El gajo de luna permite ver el paso de los años en las sienes de Artemio Dosríos. Él se mueve con agilidad, a pesar de que renquea en forma discreta; sabe palmo a palmo el camino, conoce cada piedra, cada hondonada del terreno, ya que recuerda al niño de guaraches que corría bajando el cerro en competencia con el barco de papel, que navegaba sobre los rápidos del acueducto verde, hasta llegar a la primera fuente de cantera; al saberse triunfador se tiraba en la hierba en actitud de reposo.

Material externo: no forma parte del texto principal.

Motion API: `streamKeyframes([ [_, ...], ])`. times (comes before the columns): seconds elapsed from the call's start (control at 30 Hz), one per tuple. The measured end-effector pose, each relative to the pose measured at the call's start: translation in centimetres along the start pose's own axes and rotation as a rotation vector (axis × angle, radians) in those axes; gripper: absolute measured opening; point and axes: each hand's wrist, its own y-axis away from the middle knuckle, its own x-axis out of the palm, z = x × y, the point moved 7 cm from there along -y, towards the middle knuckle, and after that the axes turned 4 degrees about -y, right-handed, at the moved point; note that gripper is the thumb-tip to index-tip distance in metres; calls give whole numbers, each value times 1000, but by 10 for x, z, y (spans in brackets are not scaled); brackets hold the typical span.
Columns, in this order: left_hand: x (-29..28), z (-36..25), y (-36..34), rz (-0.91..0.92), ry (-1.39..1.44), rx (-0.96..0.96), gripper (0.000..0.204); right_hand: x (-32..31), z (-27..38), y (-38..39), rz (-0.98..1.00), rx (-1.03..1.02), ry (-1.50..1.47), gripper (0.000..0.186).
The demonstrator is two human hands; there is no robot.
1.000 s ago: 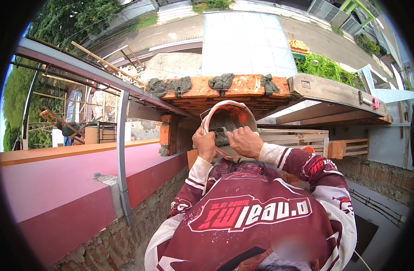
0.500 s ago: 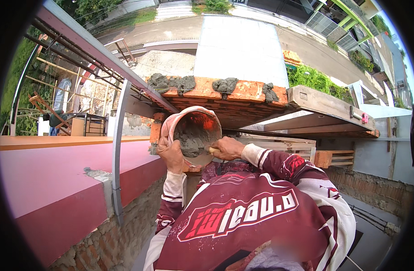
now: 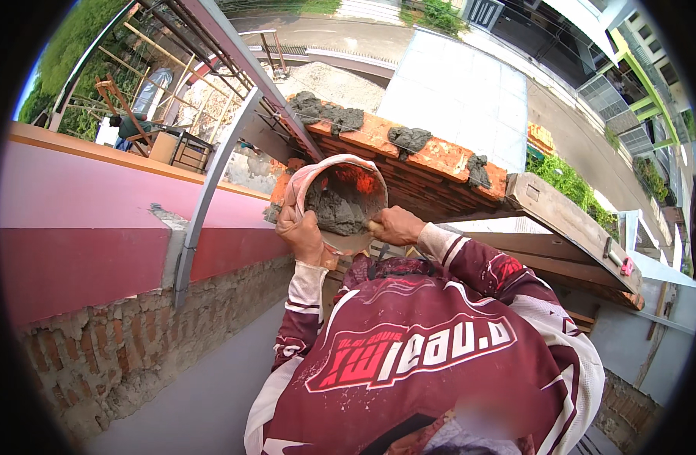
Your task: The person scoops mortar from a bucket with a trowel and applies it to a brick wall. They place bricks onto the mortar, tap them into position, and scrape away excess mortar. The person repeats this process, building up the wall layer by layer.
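A pinkish bucket (image 3: pixel 329 168) is tilted toward me in front of my chest, with wet grey mortar (image 3: pixel 336 212) inside. My left hand (image 3: pixel 301 236) is closed on the bucket's left rim, thumb on the near side. At the right rim, my right hand (image 3: pixel 399 226) is wrapped round the short, light handle of what looks like a trowel (image 3: pixel 375 227). Its blade is hidden at the mortar. Just beyond the bucket runs an orange brick wall (image 3: pixel 441 155), with several dark mortar lumps (image 3: pixel 410 139) on its top course.
A long wooden board (image 3: pixel 564 216) extends right from the brick wall, with a small pink-ended tool (image 3: pixel 626 266) on it. A grey metal post (image 3: pixel 215 189) and a pink painted wall (image 3: pixel 97 189) stand to the left. Past the brick wall lies a pale flat roof (image 3: pixel 454 91), lower down.
My view has turned, so the brick wall now slants down to the right. Both hands keep hold of the bucket and the handle, and the mortar fills more of the bucket's visible opening.
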Motion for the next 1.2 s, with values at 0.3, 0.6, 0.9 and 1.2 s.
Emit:
streamKeyframes([
  [0.3, -22, 6, 17, -159, 114, -197, 21, -27, 30, 34, -235, -251, 623, 35],
  [0.6, 23, -25, 21, -59, -124, -52, 10, -32, 21, -11, -27, -213, 622, 21],
  [0.9, -20, -8, 18, -89, 127, -146, 20, 8, 21, 19, -18, -292, -256, 30],
  [1.2, -8, -17, 21, -117, -30, -137, 17, -45, 42, 17, -406, -319, 650, 33],
])
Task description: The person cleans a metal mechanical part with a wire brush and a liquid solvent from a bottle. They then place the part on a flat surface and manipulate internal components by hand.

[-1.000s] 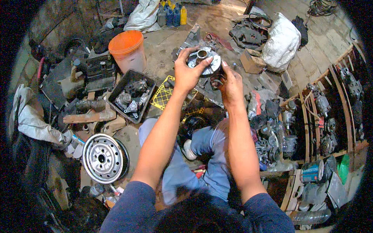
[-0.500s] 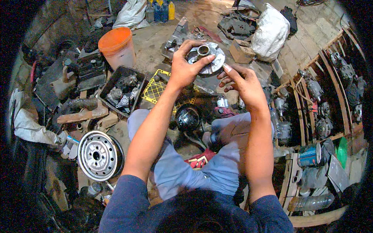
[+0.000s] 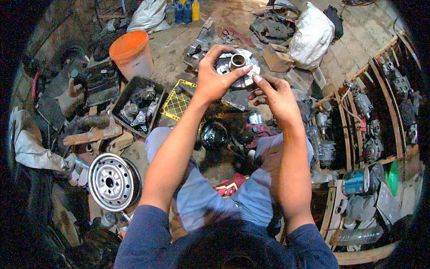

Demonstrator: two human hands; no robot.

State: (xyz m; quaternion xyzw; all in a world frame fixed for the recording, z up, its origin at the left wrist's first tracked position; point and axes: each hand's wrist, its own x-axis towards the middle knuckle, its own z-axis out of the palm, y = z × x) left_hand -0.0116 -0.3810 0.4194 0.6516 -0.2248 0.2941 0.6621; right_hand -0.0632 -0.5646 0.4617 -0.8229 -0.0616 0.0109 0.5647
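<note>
Out in front of me, my left hand [image 3: 216, 74] grips a round silver metal housing [image 3: 243, 82], fingers at its far side and thumb across its face. A hollow hub [image 3: 238, 61] stands up from the middle of that housing, its bore facing up toward me. At the near right rim, my right hand [image 3: 277, 96] has its fingers bent and closed, with a thumb or fingertip against the edge. The underside of the housing is hidden, as are some of the right fingers' contact points. Below my hands, a shiny black round object [image 3: 214, 134] sits between my knees.
To the left are a black tray [image 3: 117, 110] of metal parts, an orange-rimmed bucket [image 3: 130, 56] and a steel wheel rim [image 3: 112, 183]. A yellow crate [image 3: 175, 104] lies ahead. On the right, wooden slats [image 3: 344, 130] run beside several machine parts; a white sack [image 3: 312, 38] stands farther back.
The housing has turned slightly in my left hand, so its hub sits a little farther right and lower. My right fingers have shifted slightly left along its rim.
</note>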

            La sotana y el cabildo unieron sus fuerzas, tejieron sus intereses para proteger las “propiedades” de los extranjeros. Los campesinos despojados de sus tierras y los obreros despedidos se aliaron más que antes.

            El comandante Dosríos camina a la vanguardia, desciende del cerro San Felipe, ese que tiene entrañas de agua, que fue creado por la extensión de un brazo de mar y anida desde entonces en el corazón del cerro.

            La neblina cubre la ciudad como sábana de los caídos. Únicamente en el otro cerro, El Crestón, se ven antenas pringadas de focos que cintilan nerviosos.

            Artemio ha decidido tomar el depósito de armas sofisticadas, sabe que si lo logra, será el vencedor. El grupo baja en tropel, confundido con la noche.

 

Los últimos competidores arrastran los pies, sus rodillas se doblan, las cabezas son badajos que golpean el aire, casi no avanzan. El tiempo termina y el tráfico vehicular se reanuda. La amplia avenida es inundada de coches y camiones otra vez; el joven tiene la mente en el porvenir; decide en ese momento regresar a su tierra a luchar con su gente. Enseguida intenta atravesar la calzada, el cordón del zapato que viene suelto queda atrapado entre la llanta y el pavimento en el instante de dar un salto; Artemio cae, el chirrido a destiempo de los neumáticos lastima los oídos de los transeúntes. Las gotas rojas manchan el automóvil blanco que pasa sobre una pierna del corredor quien, antes de cerrar los ojos, piensa que el futuro aún es largo.

 


Víctor Rejón nació en Xcalak, Quintana Roo, en 1941. Reside en la ciudad de Oaxaca. Ha publicado en suplementos y revistas nacionales. Autor del libro de cuentos Itinerario al cielo (1993); de la novela Sólo para varones (1997); coautor en las antologías Oficio de Cantera (1993), De amores marginales, en México; y de Reverberaciones, ediciones de Arnaldo Giraldo, Sao Paulo, Brasil, 2001; El naufragio del sol, Garzón ediciones, Argentina, 2001. Es miembro del Consejo Editorial de esta publicación y ganador de cinco premios nacionales de Cuento, de 1990 a 1993.